"Molly, what has happened?" he asks, advancing toward her, shocked at her appearance, which evinces all the deepest signs of woe. "What has distressed you?"

"You have," cries she, with sudden vehement passion, all her sorrow and anger growing into quick life as she sees him. "You are the cause of all my misery. Why do you come near me? You might, at least, have grace enough to spare me the pain of seeing you."

"I do not understand," he says, his face very pale. "In how have I offended,—I, who would rather be dead than cause you any unhappiness? Tell me how I have been so unfortunate."

"I hate you," she says, with almost childish cruelty, sobbing afresh. "I wish you had died before I came to this place. You have come between me and the only man I love. Yes,"—smiting her hands together in a very agony of sorrow,—"he may doubt it if he will, but I do love him; and now we are separated forever. Even my ring"—with a sad glance at it—"is broken, and so is—my heart."

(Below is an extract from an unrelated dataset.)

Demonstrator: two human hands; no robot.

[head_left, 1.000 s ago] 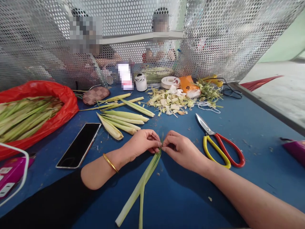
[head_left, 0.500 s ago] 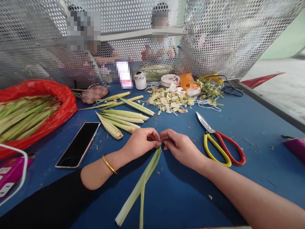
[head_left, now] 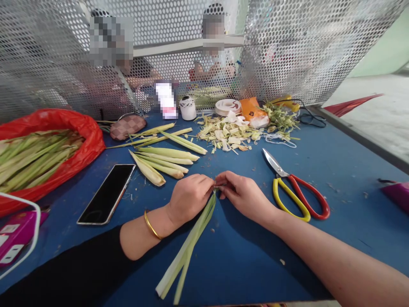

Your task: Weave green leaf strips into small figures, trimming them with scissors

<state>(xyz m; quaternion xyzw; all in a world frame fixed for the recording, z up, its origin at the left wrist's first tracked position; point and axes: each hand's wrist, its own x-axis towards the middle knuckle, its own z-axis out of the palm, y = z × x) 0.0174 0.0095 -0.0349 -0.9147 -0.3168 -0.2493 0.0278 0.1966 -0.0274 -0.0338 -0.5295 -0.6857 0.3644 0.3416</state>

"You are alluding to—Luttrell?" asks he,—his earliest suspicions at last confirmed,—speaking with difficulty, so dry his lips have grown.

"I am."

"And how have I interfered between you and—him?"

"Why did you speak to me of love again last night," retorts she, "when you must know how detestable a subject it is to me? He saw you put your arm around me; he saw—ah! why did I not tell you then the truth (from which through a mistaken feeling of pity I refrained), that your mere touch sickened me? Then you stooped, and he thought—you know what he thought—and yet," cries Molly, with a gesture of aversion, "how could he have thought it possible that I should allow you of all men to—kiss me?"

"Why speak of what I so well know?" interrupts he hoarsely, with bent head and averted eyes. "You seldom spare me. You are angered, and for what? Because you still hanker after a man who flung you away,—you, for whose slightest wish I would risk my all. For a mere chimera, a fancy, a fear only half developed, he renounced you."

"Say nothing more," says Molly, with pale lips and eyes large and dark through regretful sorrow; "not another word. I think he acted rightly. He thought I was false, and so thinking he was right to renounce. I do not say this in his defense or because—or for any reason only——" She pauses.